▶ [Your task]: Nothing but the lines from the one containing "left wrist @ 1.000" through the last line of the data below should be returned, each exactly as it stands, pictures excluded.

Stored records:
★ ★ ★ ★

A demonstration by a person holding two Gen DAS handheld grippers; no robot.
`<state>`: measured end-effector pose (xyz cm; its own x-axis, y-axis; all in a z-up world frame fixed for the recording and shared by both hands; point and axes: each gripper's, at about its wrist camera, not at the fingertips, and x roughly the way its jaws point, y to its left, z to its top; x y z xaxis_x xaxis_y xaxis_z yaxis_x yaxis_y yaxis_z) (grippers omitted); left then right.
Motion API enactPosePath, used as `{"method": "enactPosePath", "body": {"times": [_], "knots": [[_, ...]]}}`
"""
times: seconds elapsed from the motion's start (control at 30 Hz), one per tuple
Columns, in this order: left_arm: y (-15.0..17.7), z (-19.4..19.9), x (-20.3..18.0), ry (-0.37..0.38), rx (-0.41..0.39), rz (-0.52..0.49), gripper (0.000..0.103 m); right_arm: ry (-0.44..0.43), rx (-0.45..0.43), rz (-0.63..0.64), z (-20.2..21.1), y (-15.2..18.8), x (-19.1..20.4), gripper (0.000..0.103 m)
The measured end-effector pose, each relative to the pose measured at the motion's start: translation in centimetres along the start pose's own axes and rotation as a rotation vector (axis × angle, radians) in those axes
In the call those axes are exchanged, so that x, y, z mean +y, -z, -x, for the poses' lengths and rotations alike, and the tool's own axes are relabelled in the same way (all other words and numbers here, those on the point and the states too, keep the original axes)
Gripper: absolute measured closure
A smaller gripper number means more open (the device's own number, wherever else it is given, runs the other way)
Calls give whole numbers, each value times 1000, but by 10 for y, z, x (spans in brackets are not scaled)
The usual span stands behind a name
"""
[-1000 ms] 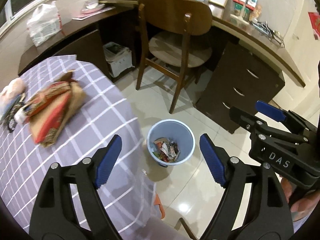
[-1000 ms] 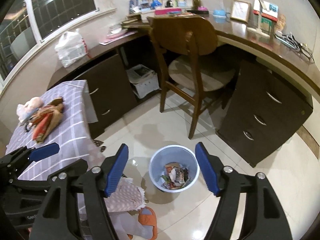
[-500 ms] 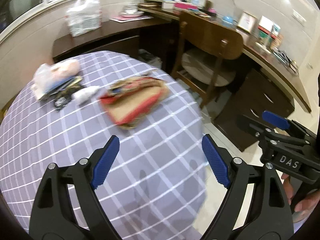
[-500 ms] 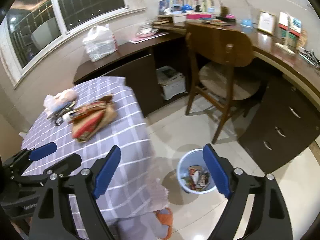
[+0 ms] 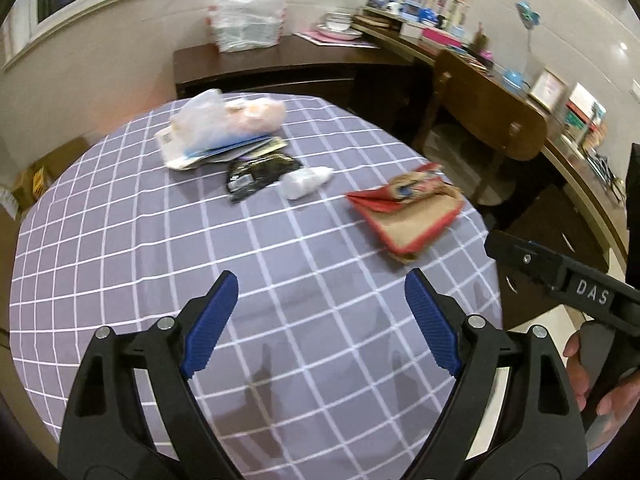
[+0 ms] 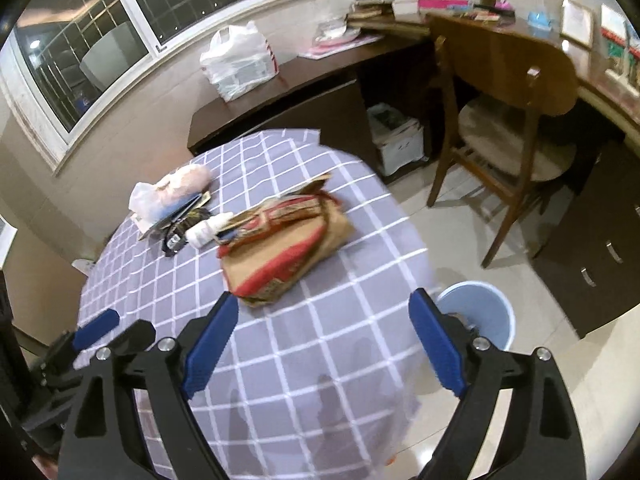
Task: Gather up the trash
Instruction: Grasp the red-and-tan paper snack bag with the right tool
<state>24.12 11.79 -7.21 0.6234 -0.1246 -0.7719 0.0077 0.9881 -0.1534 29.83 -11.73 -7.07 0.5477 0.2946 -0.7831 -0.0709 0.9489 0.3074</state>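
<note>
Both views are now turned away from the floor and onto the checked surface (image 5: 280,248) — a second ago the blue bin (image 6: 486,312) with its scraps was framed between each pair of fingers. The bin is seen now only at the edge of the right view, just beyond the right-hand finger (image 6: 436,344), partly hidden by it. From this it is judged that a drop has been finished and another piece is being sought.

The left gripper (image 5: 320,320) is spread wide with nothing between its fingers; the right gripper (image 6: 320,342) is opening a little further, likewise with nothing between them.

Ahead of the left fingers, well apart, a black wrapper (image 5: 260,174) and a white crumpled wad (image 5: 306,180) are seen, with a clear plastic bag (image 5: 208,124) on flat packets beyond them. The red and brown paper bag (image 6: 280,248) is found just beyond the right fingers, slightly toward the left one — the nearest piece, and the likely next pick. Much trash is left on the surface, so the task is judged well short of done.
</note>
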Motion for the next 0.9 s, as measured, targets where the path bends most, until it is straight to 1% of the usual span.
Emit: {"method": "enactPosePath", "body": {"times": [0.2,0.33,0.47,0.53,0.6,0.67,0.7,0.73,0.8,0.83,0.9], "knots": [[-7,-10,30,-14,8,37,19,-17,58,-47,-33,-17,17,17],[-14,-17,46,-14,16,61,19,-39,104,-138,-58,-26,19,17],[-23,-28,57,-29,28,59,19,-65,102,-257,-67,-33,11,17],[-28,-33,62,-29,36,60,19,-56,89,-306,-71,-40,8,17],[-33,-38,66,-29,43,60,19,-43,96,-348,-77,-45,6,17],[-37,-41,70,-27,46,58,19,-40,109,-368,-85,-48,6,14],[-39,-42,70,-27,49,59,19,-38,118,-374,-91,-50,7,9],[-42,-44,71,-28,54,57,19,-36,111,-369,-93,-51,8,9],[-45,-45,71,-28,57,49,19,24,109,-312,-97,-53,17,9],[-47,-45,71,-28,56,45,19,44,108,-239,-101,-53,26,9],[-51,-45,70,-26,54,40,19,25,100,-110,-108,-52,38,9]]}}
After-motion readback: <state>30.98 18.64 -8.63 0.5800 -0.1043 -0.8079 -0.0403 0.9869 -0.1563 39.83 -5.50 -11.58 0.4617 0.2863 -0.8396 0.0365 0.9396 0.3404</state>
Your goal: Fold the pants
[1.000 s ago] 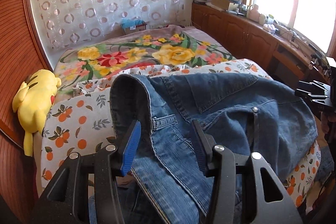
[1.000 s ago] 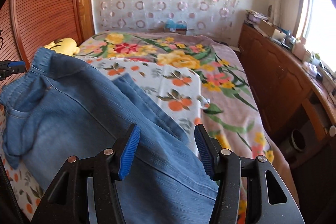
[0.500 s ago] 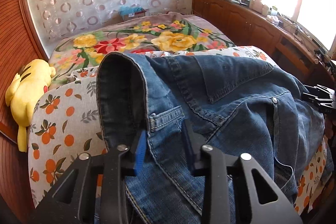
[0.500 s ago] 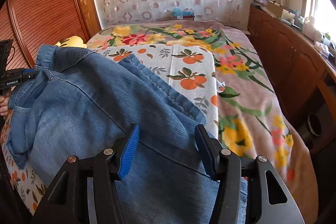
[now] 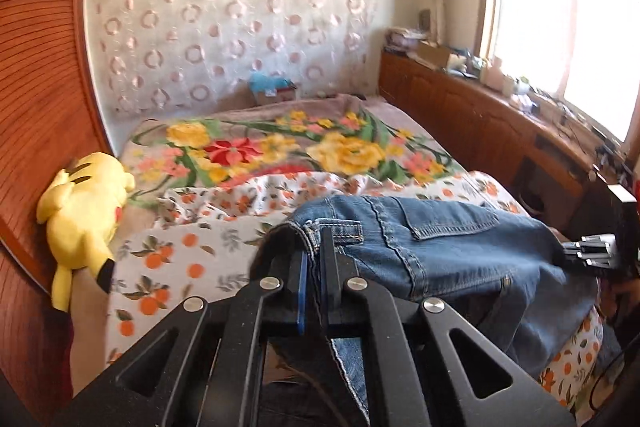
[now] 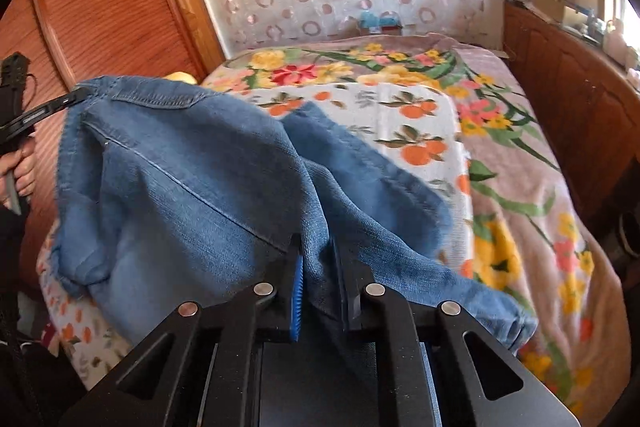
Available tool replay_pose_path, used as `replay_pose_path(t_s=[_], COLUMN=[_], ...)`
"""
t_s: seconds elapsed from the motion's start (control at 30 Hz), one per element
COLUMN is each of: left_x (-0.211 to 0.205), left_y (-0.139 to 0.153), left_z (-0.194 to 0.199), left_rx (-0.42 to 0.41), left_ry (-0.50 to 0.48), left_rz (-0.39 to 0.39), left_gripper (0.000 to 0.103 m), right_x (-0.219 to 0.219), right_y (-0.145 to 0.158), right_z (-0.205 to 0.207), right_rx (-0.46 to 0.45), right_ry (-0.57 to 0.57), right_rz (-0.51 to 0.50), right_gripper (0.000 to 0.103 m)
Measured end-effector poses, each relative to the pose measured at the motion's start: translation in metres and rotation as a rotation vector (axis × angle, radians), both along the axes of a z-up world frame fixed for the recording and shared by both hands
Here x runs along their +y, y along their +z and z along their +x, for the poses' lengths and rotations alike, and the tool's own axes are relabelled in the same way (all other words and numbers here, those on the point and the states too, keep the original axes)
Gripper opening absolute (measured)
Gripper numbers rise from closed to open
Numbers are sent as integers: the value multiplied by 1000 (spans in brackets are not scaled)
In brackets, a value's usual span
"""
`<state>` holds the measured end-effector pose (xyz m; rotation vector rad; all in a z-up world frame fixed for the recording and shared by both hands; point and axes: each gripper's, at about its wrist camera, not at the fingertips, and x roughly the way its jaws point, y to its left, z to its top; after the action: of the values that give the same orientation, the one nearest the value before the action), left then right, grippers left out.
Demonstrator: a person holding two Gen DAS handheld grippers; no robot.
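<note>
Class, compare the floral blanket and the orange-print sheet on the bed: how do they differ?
The floral blanket has a pinkish ground with big yellow and red flowers; the orange-print sheet is white with small oranges and leaves. The sheet lies directly under the jeans; the blanket stretches beyond, toward the curtain. Both cover the bed.

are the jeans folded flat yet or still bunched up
Still bunched up. The jeans lie rumpled across the bed, with the waistband lifted in the left gripper and a ridge of denim pinched in the right gripper.
</note>
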<state>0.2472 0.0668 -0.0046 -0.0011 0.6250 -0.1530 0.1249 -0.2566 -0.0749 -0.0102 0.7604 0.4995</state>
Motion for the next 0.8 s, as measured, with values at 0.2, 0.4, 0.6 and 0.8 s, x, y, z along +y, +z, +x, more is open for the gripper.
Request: replay_pose_path(t_s=[0.2, 0.4, 0.6, 0.8], left_x=[30, 46, 69, 70], left_y=[-6, -33, -46, -56], left_z=[-15, -25, -30, -34], left_rx=[-2, 41, 55, 73], left_ry=[57, 91, 134, 132], left_rz=[-21, -31, -58, -45], left_gripper=[5, 5, 5, 5], right_x=[17, 4, -36, -67], right_y=[-10, 9, 8, -38], right_z=[-8, 0, 6, 11], right_rx=[23, -46, -110, -9], right_ry=[73, 34, -110, -189], right_rz=[-20, -35, -121, -113], right_gripper=[13, 30, 43, 47])
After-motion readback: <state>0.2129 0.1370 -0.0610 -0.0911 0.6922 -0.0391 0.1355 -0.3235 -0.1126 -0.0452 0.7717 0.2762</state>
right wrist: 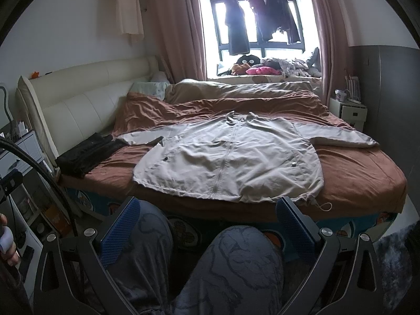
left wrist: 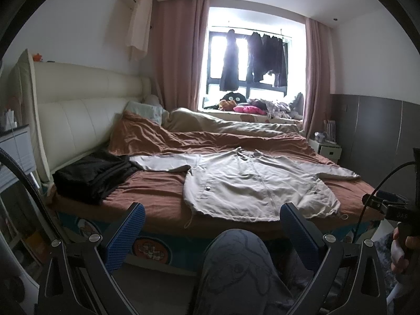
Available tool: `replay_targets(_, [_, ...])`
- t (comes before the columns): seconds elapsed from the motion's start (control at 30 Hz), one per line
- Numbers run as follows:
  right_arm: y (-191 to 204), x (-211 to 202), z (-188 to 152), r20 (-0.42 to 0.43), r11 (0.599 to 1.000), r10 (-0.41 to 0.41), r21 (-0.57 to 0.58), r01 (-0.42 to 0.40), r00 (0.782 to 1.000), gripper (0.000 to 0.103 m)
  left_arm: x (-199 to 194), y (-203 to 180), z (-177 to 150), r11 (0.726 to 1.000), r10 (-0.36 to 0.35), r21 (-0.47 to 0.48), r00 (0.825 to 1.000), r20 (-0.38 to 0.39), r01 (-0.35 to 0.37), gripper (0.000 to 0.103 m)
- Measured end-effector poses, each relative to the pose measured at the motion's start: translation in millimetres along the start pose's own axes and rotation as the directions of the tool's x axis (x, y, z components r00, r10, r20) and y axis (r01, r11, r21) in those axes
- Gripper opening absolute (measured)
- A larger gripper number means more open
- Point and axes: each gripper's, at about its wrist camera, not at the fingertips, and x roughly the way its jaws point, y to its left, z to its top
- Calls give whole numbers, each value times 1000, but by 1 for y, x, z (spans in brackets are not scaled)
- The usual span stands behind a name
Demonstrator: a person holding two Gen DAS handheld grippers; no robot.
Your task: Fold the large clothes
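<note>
A beige zip-up jacket lies spread flat, front up, on the brown bedsheet, sleeves stretched out to both sides, hem toward me. It also shows in the right wrist view. My left gripper is open and empty, held short of the bed's near edge, below the jacket's hem. My right gripper is open and empty too, just before the hem. The person's knees in grey patterned trousers sit between the fingers.
A folded black garment lies at the bed's left, near the cream headboard. A rumpled brown duvet and pillows fill the far half. White nightstands stand at the sides. Clothes hang at the window.
</note>
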Motion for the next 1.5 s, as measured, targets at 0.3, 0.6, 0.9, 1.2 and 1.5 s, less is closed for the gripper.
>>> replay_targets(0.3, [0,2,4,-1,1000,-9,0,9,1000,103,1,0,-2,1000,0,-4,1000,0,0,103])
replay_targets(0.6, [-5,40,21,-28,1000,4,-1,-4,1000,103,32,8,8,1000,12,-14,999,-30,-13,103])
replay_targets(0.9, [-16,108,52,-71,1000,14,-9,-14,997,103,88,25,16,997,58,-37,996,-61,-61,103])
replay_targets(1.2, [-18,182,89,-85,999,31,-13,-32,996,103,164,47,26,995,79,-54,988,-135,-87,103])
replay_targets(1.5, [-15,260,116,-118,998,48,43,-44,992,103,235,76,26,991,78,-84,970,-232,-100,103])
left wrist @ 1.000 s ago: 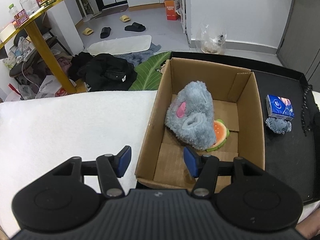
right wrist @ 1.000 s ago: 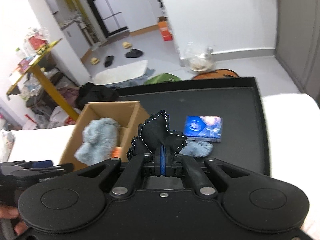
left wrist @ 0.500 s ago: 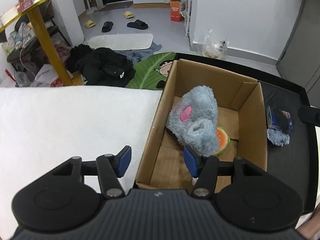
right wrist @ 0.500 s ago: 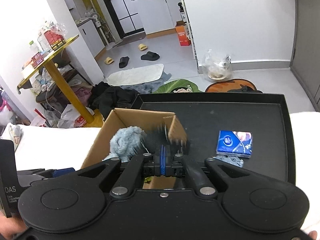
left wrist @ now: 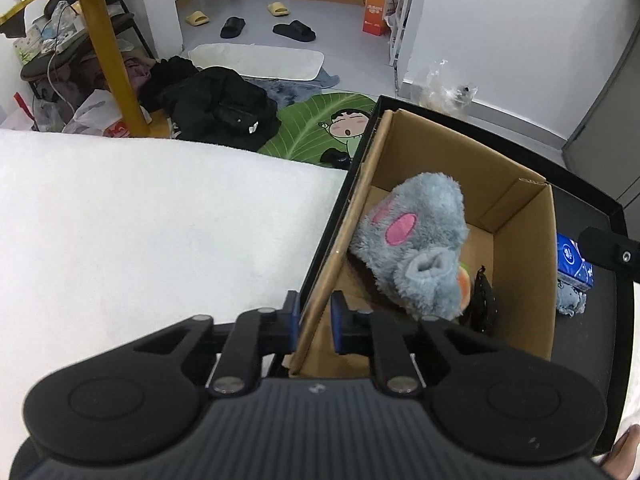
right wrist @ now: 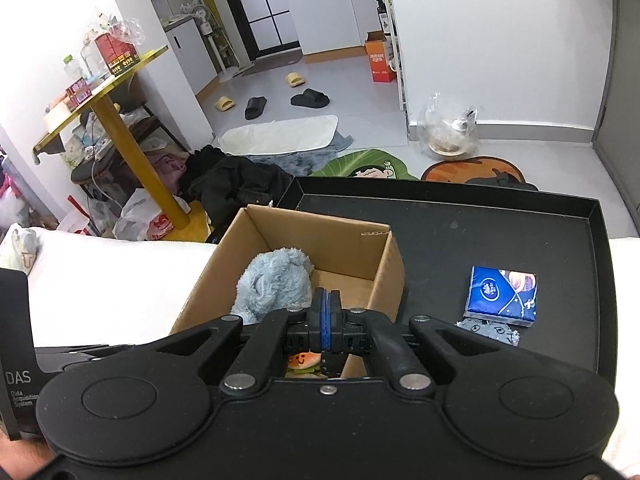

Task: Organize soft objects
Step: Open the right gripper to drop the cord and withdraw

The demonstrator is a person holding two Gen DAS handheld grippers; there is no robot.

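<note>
A cardboard box (left wrist: 520, 240) (right wrist: 320, 236) stands at the left end of a black tray (right wrist: 480, 232). In it lie a grey plush toy (left wrist: 416, 248) (right wrist: 276, 280), a small burger toy (right wrist: 304, 360) and a black stitched soft piece (left wrist: 483, 304) (right wrist: 333, 362) upright by the right wall. My left gripper (left wrist: 316, 318) is closing, its blue pads on either side of the box's left wall near the front corner. My right gripper (right wrist: 326, 320) hovers over the box's near end, its pads shut together with nothing showing between them.
On the tray right of the box lie a blue tissue pack (right wrist: 502, 296) (left wrist: 572, 264) and a small grey-blue cloth (right wrist: 486, 330) (left wrist: 570, 302). White padding (left wrist: 160, 220) lies left of the tray. Clothes, mats and a yellow table are on the floor beyond.
My left jaws have closed from wide open onto the box's left wall. The black piece has left my right pads and now sits in the box. My right gripper has moved left over the box.
</note>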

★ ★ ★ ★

▶ [Answer to this exercise]:
left wrist @ 1.000 s ago: 
right wrist @ 1.000 s ago: 
left wrist @ 0.500 s ago: 
right wrist @ 0.500 s ago: 
left wrist @ now: 
right wrist @ now: 

Task: Organize soft objects
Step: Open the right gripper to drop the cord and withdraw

The demonstrator is a person holding two Gen DAS handheld grippers; there is no robot.

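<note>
A cardboard box (left wrist: 520, 240) (right wrist: 320, 236) stands at the left end of a black tray (right wrist: 480, 232). In it lie a grey plush toy (left wrist: 416, 248) (right wrist: 276, 280), a small burger toy (right wrist: 304, 360) and a black stitched soft piece (left wrist: 483, 304) (right wrist: 333, 362) upright by the right wall. My left gripper (left wrist: 316, 318) is closing, its blue pads on either side of the box's left wall near the front corner. My right gripper (right wrist: 326, 320) hovers over the box's near end, its pads shut together with nothing showing between them.
On the tray right of the box lie a blue tissue pack (right wrist: 502, 296) (left wrist: 572, 264) and a small grey-blue cloth (right wrist: 486, 330) (left wrist: 570, 302). White padding (left wrist: 160, 220) lies left of the tray. Clothes, mats and a yellow table are on the floor beyond.
My left jaws have closed from wide open onto the box's left wall. The black piece has left my right pads and now sits in the box. My right gripper has moved left over the box.
</note>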

No further work remains on the exercise.